TASK PROMPT:
Your answer must be every line below, repeated exactly.
== DATASET SECTION ==
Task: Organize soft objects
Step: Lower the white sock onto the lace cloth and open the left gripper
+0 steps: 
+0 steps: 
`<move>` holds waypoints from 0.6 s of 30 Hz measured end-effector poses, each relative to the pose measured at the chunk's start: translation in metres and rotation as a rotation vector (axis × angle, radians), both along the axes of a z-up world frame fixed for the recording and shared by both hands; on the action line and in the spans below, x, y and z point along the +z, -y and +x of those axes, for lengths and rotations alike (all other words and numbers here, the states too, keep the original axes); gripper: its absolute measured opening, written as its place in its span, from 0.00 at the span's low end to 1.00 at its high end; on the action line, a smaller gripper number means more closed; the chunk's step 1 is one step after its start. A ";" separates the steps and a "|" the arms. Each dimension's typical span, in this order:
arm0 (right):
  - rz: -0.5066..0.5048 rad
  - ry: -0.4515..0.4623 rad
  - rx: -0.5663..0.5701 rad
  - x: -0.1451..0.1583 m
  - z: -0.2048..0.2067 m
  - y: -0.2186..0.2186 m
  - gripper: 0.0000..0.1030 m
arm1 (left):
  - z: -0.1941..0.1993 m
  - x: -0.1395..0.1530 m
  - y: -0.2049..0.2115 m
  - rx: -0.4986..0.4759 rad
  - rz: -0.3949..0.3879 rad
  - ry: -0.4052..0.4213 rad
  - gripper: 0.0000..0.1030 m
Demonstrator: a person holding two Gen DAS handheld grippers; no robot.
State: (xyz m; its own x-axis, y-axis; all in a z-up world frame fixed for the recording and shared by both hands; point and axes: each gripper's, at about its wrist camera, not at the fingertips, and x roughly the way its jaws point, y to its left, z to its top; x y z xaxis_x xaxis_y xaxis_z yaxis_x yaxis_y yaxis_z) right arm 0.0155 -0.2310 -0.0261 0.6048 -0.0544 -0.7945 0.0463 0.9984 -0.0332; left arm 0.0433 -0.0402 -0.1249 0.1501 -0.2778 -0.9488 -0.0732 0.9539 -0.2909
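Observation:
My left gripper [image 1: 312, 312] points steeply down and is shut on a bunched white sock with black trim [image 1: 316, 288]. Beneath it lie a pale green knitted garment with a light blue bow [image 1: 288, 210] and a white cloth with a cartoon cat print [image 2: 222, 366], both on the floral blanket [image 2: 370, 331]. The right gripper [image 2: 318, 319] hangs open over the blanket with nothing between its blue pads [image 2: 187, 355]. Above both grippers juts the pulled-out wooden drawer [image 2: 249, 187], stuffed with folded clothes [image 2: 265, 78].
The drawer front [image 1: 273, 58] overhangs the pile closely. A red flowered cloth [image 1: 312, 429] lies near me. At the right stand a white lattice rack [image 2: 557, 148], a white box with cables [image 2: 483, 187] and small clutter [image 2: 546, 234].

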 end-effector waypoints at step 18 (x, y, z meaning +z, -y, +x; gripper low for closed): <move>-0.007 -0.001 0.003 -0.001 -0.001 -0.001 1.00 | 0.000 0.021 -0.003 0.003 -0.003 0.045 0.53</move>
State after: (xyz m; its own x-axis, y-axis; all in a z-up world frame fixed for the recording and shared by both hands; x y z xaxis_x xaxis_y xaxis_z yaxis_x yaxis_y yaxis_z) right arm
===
EXERCISE RESULT:
Task: Organize soft objects
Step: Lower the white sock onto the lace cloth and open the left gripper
+0 steps: 
+0 steps: 
`<move>` holds waypoints from 0.6 s of 30 Hz measured end-effector poses, each relative to the pose measured at the chunk's start: translation in metres and rotation as a rotation vector (axis × angle, radians), both along the axes of a z-up world frame fixed for the recording and shared by both hands; on the action line and in the spans below, x, y and z point along the +z, -y and +x of those axes, for lengths and rotations alike (all other words and numbers here, the states too, keep the original axes); gripper: its absolute measured opening, written as its place in its span, from 0.00 at the span's low end to 1.00 at its high end; on the action line, a smaller gripper number means more closed; the chunk's step 1 is one step after its start. A ";" separates the steps and a "|" the arms. Each dimension's typical span, in this order:
arm0 (right):
  - rz: -0.5066..0.5048 rad
  - ry: -0.4515..0.4623 rad
  - rx: -0.5663..0.5701 rad
  - x: -0.1451..0.1583 m
  - z: -0.2048..0.2067 m
  - y: -0.2186..0.2186 m
  - gripper: 0.0000..0.1030 m
arm1 (left):
  - z: -0.1941..0.1993 m
  - x: -0.1395..0.1530 m
  - y: -0.2049..0.2115 m
  - rx: -0.4986..0.4759 rad
  - rz: -0.3949..0.3879 rad
  - ry: -0.4052..0.4213 rad
  - gripper: 0.0000..0.1030 m
Demonstrator: a person holding two Gen DAS handheld grippers; no robot.
State: (xyz m; its own x-axis, y-axis; all in a z-up world frame fixed for the recording and shared by both hands; point and axes: each gripper's, at about its wrist camera, not at the fingertips, and x roughly the way its jaws point, y to its left, z to its top; x y z xaxis_x xaxis_y xaxis_z yaxis_x yaxis_y yaxis_z) right arm 0.0155 -0.2310 -0.0261 0.6048 -0.0544 -0.7945 0.0463 0.9984 -0.0332; left arm 0.0433 -0.0402 -0.1249 0.1501 -0.2778 -0.9488 -0.0732 0.9539 -0.2909
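Observation:
My left gripper [image 1: 312, 312] points steeply down and is shut on a bunched white sock with black trim [image 1: 316, 288]. Beneath it lie a pale green knitted garment with a light blue bow [image 1: 288, 210] and a white cloth with a cartoon cat print [image 2: 222, 366], both on the floral blanket [image 2: 370, 331]. The right gripper [image 2: 318, 319] hangs open over the blanket with nothing between its blue pads [image 2: 187, 355]. Above both grippers juts the pulled-out wooden drawer [image 2: 249, 187], stuffed with folded clothes [image 2: 265, 78].
The drawer front [image 1: 273, 58] overhangs the pile closely. A red flowered cloth [image 1: 312, 429] lies near me. At the right stand a white lattice rack [image 2: 557, 148], a white box with cables [image 2: 483, 187] and small clutter [image 2: 546, 234].
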
 end-effector waypoints at step 18 (x, y, z meaning +z, -y, +x; gripper low for closed): <move>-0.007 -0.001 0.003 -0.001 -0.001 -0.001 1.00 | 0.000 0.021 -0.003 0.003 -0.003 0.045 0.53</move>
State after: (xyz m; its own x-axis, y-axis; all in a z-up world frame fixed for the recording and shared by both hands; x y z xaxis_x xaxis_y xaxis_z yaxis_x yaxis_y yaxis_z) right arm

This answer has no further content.